🤖 AI Summary
This study addresses the challenge of real-time, high-accuracy platform crowd density estimation in urban rail transit. Methodologically, it proposes a novel density estimation algorithm integrating semantic segmentation with linear optimization: it models passenger depth distribution from deep learning–generated segmentation maps and employs linear optimization for precise counting. The framework fuses multiple state-of-the-art models—including YOLOv11, RT-DETRv2, Crowd-ViT, DeepLabV3, and APCGG—and incorporates a privacy-preserving video processing mechanism. Evaluated on over 600 hours of real-world CCTV footage from the Washington Metropolitan Area Transit Authority (WMATA), the method achieves centimeter-level spatial granularity and sub-second temporal responsiveness without auxiliary sensors. It reduces mean absolute error by 23.7% over existing benchmarks.

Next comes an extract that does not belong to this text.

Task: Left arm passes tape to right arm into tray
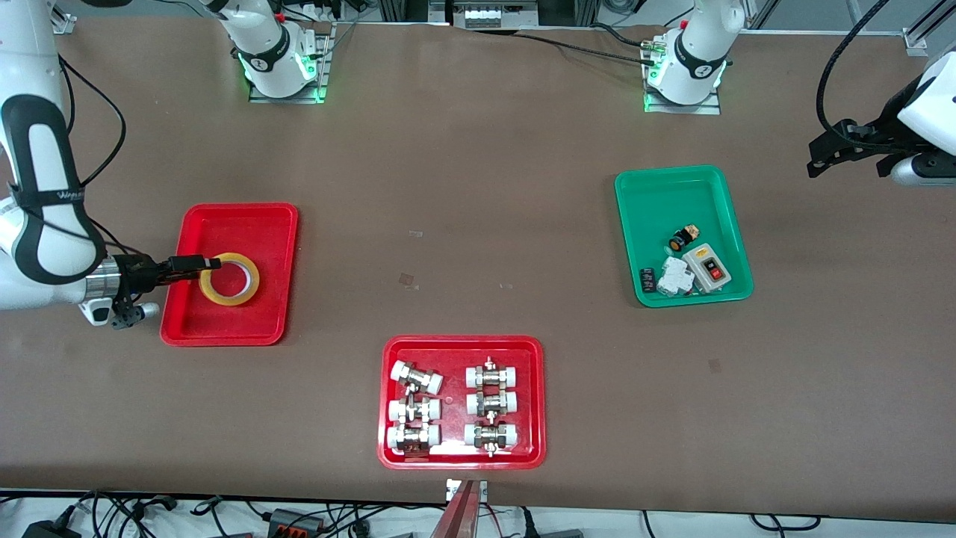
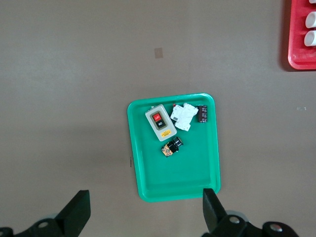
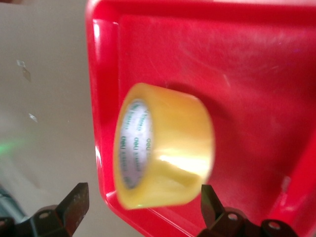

The approach delivers a robust, production-ready visual perception foundation for intelligent dispatching, emergency response, and passenger service enhancement.
📝 Abstract
Accurately estimating urban rail platform occupancy can enhance transit agencies' ability to make informed operational decisions, thereby improving safety, operational efficiency, and customer experience, particularly in the context of crowding. However, sensing real-time crowding remains challenging and often depends on indirect proxies such as automatic fare collection data or staff observations. Recently, Closed-Circuit Television (CCTV) footage has emerged as a promising data source with the potential to yield accurate, real-time occupancy estimates. The presented study investigates this potential by comparing three state-of-the-art computer vision approaches for extracting crowd-related features from platform CCTV imagery: (a) object detection and counting using YOLOv11, RT-DETRv2, and APGCC; (b) crowd-level classification via a custom-trained Vision Transformer, Crowd-ViT; and (c) semantic segmentation using DeepLabV3. Additionally, we present a novel, highly efficient linear-optimization-based approach to extract counts from the generated segmentation maps while accounting for image object depth and, thus, for passenger dispersion along a platform. Tested on a privacy-preserving dataset created in collaboration with the Washington Metropolitan Area Transit Authority (WMATA) that encompasses more than 600 hours of video material, our results demonstrate that computer vision approaches can provide substantive value for crowd estimation. This work demonstrates that CCTV image data, independent of other data sources available to a transit agency, can enable more precise real-time crowding estimation and, eventually, timely operational responses for platform crowding mitigation.